Оставшиеся ладожские кмети ждали из терема добрых вестей, но они все никак не приходили. На них уже поглядывали с противным сочувствием, за которым угадывалось любопытство, и Горазд старался пореже заговаривать с людьми. Всю душу ему истрепало затянувшееся ожидание, и впервые уразумел он, что чувствовали те, кто оставался в ладожском тереме, когда князь уводил войско в поход.
Как денно и нощно они прогоняли дурные мысли, а те возвращались в страшных снах. Как всматривались вдаль в тщетных попытках разглядеть гонца. Как вздрагивали от стука копыт и кидались к каждому всаднику, въезжавшему в ворота терема. Как считали тоскливые дни, не ведая, увидят ли они когда-нибудь еще тех, кого любили и ждали... Никогда прежде еще Горазд так часто не вспоминал мать. Нынче-то он понимал, как болело у нее сердце, всякий раз, как сын ступал за дверь родной избы.
Сердце болело и за князя, и за княгиню, и за Чеславу, и за дядьку Крута, и за мать с сестренками, и за каждого, кто жил в городище. Как они? Поспеет ли Ярослав Мстиславич? Не придется ли им бежать из разоренной земли, не сожгут ли их дома?..
Но однажды их тягостное ожидание закончилось. Черноводский князь, Буян Твердиславич, сам пришел в клеть, которую заняли ладожские кмети и передал им радостную весть от Ярослава Мстиславича. Что разгромил он дружину своего брата, и был убит княжич Святополк.
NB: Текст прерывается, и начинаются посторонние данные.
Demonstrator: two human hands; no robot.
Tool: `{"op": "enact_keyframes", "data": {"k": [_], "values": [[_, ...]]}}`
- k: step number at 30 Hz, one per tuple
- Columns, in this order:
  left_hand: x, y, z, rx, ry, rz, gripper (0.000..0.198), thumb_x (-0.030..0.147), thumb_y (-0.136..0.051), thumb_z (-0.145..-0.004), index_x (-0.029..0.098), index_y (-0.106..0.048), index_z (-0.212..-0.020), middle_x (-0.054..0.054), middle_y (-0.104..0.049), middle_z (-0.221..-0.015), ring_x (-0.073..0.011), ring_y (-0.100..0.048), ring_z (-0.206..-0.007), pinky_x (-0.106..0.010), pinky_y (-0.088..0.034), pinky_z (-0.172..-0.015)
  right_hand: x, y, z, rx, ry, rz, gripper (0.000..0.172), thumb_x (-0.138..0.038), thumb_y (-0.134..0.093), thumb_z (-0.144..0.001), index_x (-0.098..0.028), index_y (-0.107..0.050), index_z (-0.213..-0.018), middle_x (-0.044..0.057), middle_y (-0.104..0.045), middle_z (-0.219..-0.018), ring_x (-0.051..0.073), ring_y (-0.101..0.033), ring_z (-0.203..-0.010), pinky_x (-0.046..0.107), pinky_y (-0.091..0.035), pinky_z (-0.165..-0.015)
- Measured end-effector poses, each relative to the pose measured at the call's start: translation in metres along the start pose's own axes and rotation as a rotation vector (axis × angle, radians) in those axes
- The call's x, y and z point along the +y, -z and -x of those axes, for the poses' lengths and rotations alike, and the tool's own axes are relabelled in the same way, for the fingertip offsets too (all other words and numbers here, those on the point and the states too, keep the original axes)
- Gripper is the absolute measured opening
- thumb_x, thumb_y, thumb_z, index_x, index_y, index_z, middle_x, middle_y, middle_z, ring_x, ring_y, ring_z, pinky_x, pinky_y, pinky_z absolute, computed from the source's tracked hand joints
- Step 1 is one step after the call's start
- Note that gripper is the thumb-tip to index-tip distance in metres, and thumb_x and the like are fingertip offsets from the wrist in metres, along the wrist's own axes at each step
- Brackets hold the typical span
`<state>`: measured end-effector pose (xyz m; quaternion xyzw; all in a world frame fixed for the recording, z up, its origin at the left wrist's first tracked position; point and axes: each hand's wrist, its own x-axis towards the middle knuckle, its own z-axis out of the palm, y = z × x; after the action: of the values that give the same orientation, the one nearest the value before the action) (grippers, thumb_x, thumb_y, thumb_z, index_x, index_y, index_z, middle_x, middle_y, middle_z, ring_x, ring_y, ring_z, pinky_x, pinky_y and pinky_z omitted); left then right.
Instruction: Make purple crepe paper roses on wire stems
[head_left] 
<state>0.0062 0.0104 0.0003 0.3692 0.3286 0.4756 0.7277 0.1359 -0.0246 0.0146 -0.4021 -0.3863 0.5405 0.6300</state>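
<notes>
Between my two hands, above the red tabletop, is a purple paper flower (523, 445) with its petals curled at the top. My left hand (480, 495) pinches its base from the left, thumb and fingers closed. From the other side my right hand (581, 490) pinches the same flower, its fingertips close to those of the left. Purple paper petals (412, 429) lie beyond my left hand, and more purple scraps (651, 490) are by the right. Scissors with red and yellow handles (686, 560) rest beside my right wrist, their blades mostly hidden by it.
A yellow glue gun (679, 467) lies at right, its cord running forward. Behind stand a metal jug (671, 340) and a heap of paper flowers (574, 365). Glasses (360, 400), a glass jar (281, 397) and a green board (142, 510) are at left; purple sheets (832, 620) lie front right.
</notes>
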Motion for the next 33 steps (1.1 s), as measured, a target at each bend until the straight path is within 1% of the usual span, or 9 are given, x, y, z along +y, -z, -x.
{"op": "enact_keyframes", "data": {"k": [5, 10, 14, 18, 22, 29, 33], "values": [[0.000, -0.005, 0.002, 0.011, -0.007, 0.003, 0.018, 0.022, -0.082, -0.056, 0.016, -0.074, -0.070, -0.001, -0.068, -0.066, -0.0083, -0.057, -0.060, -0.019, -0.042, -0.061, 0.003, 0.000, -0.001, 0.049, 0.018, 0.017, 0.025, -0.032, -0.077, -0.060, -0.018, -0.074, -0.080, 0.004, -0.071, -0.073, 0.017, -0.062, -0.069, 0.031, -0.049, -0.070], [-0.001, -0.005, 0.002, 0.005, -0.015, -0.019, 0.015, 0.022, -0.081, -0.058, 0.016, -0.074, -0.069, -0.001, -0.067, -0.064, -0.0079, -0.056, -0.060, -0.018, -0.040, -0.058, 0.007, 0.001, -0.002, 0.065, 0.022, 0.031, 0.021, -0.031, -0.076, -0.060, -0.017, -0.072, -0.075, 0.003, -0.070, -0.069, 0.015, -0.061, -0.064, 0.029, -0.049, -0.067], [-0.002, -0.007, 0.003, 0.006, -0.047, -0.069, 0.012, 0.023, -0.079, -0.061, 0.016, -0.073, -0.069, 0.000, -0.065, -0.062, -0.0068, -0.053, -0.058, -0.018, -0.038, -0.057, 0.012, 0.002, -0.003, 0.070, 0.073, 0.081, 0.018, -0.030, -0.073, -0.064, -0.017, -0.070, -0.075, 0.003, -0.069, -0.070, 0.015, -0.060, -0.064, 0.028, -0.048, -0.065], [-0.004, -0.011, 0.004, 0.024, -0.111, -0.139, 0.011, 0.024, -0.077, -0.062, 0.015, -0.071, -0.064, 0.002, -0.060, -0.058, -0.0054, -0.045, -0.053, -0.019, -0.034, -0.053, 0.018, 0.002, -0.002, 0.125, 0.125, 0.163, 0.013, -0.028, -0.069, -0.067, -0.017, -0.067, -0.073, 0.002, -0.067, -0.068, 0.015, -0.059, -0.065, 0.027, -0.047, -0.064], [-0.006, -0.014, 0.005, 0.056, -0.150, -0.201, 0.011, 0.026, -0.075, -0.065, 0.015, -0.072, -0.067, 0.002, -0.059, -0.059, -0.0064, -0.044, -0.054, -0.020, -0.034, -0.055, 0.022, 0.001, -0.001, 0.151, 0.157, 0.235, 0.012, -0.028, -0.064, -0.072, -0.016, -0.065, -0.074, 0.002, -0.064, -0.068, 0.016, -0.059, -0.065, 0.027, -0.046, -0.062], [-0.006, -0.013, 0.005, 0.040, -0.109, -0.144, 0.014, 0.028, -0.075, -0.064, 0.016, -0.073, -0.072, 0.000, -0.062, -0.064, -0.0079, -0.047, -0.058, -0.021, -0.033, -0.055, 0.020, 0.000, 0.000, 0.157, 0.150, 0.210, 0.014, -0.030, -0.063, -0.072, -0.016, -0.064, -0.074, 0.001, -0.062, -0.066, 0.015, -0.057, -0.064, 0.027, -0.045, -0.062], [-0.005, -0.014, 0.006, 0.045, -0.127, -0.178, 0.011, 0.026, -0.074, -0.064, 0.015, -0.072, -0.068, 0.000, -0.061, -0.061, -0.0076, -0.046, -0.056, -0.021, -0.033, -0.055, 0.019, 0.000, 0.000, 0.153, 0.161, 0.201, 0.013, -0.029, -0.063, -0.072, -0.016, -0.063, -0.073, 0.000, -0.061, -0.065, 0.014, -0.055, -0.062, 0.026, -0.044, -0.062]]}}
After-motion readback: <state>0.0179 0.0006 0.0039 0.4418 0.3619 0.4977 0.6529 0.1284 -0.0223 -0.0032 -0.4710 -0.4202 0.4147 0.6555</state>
Давненько не испытывал Горазд такого ликования. Казалось ему, что теплое весеннее солнце, наконец, разогнало на небе тучи, и теперь все будет хорошо. Они вернутся в терем, он увидит мать и сестер, увидит Чеславу...
Для обратной дороги собрались они споро, за один день управились. Покинули гостеприимный терем черноводского князя на другой день, как узнали радостные вести. И до Ладоги добрались за седмицу. Ехали ведь налегке, да и дорога давно просохла под лучами весеннего солнца. Ничто не омрачало их путь, и Горазду казалось, что он одурел от счастья. Только и мыслил, как бы поскорее оказаться в ладожском тереме. Даже шрамы — и те стали меньше болеть. Чем меньше дней оставалось до Ладоги, тем реже стягивала боль его грудь.